In fact, with the interest rate compounding on a daily basis, the true cost comes from paying as little as possible. The sooner you pay off your debt the less you spend in the long run.
Taking advantage of zero penalties…
There are a couple of ways to take advantage of the fact that there are not any prepayment penalties.
First, and perhaps most importantly, you can aggressively pay of your debt as fast as possible. A bonus at work or extra cash left over at the end of the month can get you debt free that much faster.

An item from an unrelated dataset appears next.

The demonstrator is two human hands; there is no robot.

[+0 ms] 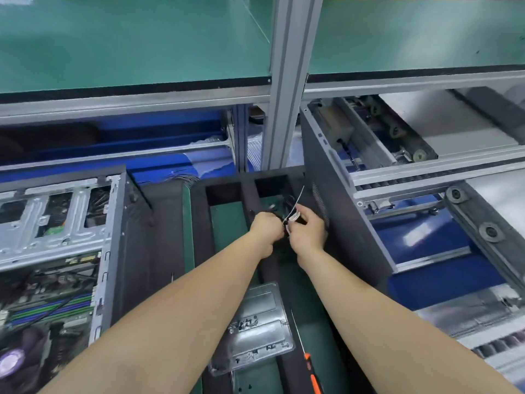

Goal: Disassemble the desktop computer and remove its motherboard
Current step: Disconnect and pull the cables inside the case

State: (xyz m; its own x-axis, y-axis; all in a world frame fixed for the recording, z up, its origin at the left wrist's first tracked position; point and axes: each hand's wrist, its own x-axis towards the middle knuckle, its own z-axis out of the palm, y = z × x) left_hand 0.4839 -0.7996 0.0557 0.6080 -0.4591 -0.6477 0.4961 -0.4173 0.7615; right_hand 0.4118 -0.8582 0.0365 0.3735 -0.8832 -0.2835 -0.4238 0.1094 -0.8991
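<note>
The open desktop case lies at the left, with its motherboard and a fan showing inside under a silver drive cage. Over a black frame in the middle, my left hand and my right hand meet. Both are closed on a bundle of black cables bound with a white cable tie. The tie's tail sticks up past my right fingers. Most of the bundle is hidden behind my hands.
A silver metal plate with small screws on it lies below my forearms. An orange-handled screwdriver rests beside it. A black side panel leans at the right against a roller conveyor. A green shelf and grey post stand behind.
</note>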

Additionally, borrowers with good credit and income can take advantage of student loan refinancing companies. These lenders will pay off your federal loans entirely and leave you with a new loan at what is hopefully a much lower interest rate. When you borrow student loans to attend school, you most likely didn’t have a job, a degree, or much of a credit score. By attending school, you hopefully received a degree which lead to a better job and credit score. The refinancing lenders take advantage of the fact that you are a much less risky borrower and offer lower interest rates than the federal government. They make money and borrowers can refinance without penalty and save a bundle due to the lower interest rates. Some lenders, such as SoFi and CommonBond even offer $150 to new customers just for signing up. This financial move would be far less effective if there were prepayment penalties on federal loans.
Mistakes to avoid…
Just because you can pay off your loan without a prepayment penalty does not mean it is a good idea.
For starters, there may be other debt that makes more sense to address first. For example, if you have a high interest private student loan, you will probably want to pay that off before addressing your federal loans. This approach calls for paying just the minimum on your federal loans (so that your balance does not grow) and then attacking the private loan. Once the private loan is eliminated, you can shift your focus to the federal debt.

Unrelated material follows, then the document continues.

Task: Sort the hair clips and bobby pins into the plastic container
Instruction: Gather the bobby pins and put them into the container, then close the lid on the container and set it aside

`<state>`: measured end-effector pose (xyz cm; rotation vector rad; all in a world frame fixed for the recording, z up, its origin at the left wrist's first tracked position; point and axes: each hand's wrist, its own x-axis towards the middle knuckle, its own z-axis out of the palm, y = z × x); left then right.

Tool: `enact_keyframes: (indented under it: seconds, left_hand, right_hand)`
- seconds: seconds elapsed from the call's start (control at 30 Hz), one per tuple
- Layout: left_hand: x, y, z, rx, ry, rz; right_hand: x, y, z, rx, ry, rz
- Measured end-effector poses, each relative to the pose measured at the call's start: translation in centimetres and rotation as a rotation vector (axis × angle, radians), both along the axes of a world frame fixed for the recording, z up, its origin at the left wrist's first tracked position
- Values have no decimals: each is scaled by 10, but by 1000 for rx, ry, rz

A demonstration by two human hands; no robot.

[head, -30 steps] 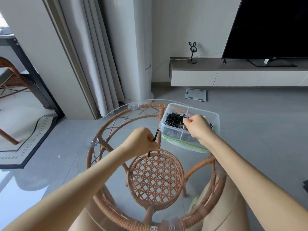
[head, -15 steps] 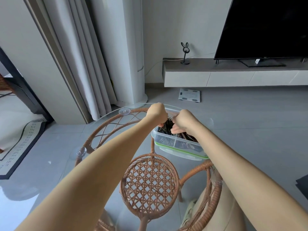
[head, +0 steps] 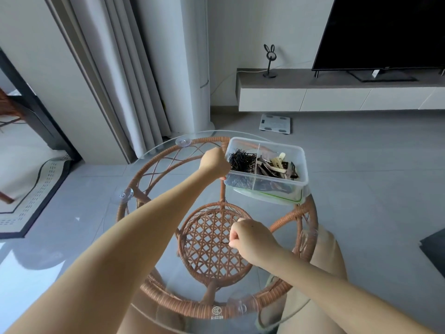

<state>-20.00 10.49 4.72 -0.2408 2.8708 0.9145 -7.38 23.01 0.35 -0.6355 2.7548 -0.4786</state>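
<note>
Right hand has dropped back to the glass worktop, pinching 1 bobby pin; left hand grips the left wall of the 2-compartment plastic container.

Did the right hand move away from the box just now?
Yes. The right hand came back from the plastic container toward the person and now pinches a bobby pin over the woven rattan disc.

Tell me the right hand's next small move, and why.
Probably lift the thin black bobby pin that the right hand seems to pinch in its fingers, and carry it to the left compartment of the clear plastic container, where the black pins lie.
</note>
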Motion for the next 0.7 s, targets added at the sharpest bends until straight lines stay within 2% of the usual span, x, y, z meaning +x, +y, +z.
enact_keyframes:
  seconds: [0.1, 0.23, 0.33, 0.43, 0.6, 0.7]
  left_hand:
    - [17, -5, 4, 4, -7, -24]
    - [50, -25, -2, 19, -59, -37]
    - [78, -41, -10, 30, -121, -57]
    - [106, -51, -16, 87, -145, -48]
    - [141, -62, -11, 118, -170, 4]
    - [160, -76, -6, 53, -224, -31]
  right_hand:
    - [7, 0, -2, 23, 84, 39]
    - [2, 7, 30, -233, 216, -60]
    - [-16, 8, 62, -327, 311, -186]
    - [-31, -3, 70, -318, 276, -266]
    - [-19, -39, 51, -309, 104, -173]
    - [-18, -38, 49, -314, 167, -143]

Another mistake that people sometimes make when aggressively paying off their loans is that they pay money towards the loan whenever they have it, ignoring the monthly billing cycle. Priority one should be ensuring that you are always able to meet minimum payment deadlines. After that, you want to be paying as much as possible as soon as possible. If you pay three times the minimum in one month, but nothing the next month, you will get beat up by late fees.

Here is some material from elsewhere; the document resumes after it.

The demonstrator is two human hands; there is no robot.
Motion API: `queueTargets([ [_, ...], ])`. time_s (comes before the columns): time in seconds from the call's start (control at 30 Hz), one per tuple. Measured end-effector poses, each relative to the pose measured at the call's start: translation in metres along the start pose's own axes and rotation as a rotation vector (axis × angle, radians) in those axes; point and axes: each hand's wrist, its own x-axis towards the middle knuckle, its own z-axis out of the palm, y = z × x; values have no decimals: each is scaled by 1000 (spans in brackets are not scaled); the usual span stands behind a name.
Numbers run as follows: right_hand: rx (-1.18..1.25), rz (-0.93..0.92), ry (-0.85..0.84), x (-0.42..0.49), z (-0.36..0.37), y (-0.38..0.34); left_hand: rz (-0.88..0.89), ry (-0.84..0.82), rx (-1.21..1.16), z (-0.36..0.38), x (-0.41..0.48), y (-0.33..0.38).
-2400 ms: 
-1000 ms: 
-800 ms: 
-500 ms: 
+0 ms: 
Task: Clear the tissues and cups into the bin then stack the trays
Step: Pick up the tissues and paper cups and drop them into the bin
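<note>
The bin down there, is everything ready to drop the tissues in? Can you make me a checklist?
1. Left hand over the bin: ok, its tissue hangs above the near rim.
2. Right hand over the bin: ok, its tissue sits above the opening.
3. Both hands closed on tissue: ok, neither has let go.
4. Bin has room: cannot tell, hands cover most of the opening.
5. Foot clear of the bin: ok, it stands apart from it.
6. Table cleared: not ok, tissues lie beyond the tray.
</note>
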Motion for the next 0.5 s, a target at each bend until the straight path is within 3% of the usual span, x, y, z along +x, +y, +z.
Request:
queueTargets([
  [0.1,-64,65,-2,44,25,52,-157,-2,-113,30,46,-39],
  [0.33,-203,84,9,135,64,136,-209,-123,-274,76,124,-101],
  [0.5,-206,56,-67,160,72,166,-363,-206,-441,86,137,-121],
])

Finally, borrowers should use extreme care when refinancing their federal loans. Taking advantage of the zero penalty prepayment is great, but if the new loan is a bad idea, there is no way to undo the decision. Federal borrowers need to give special consideration to the perks that come with federal loans. These would include public service student loan forgiveness and repayment plans based upon your income. If you will ever need to take advantage of the programs that come with federal student loans, the private refinance can be a mistake.
With zero prepayment penalties on federal loans, there are opportunities for borrowers to save money. If you avoid some common mistakes, the savings could be huge.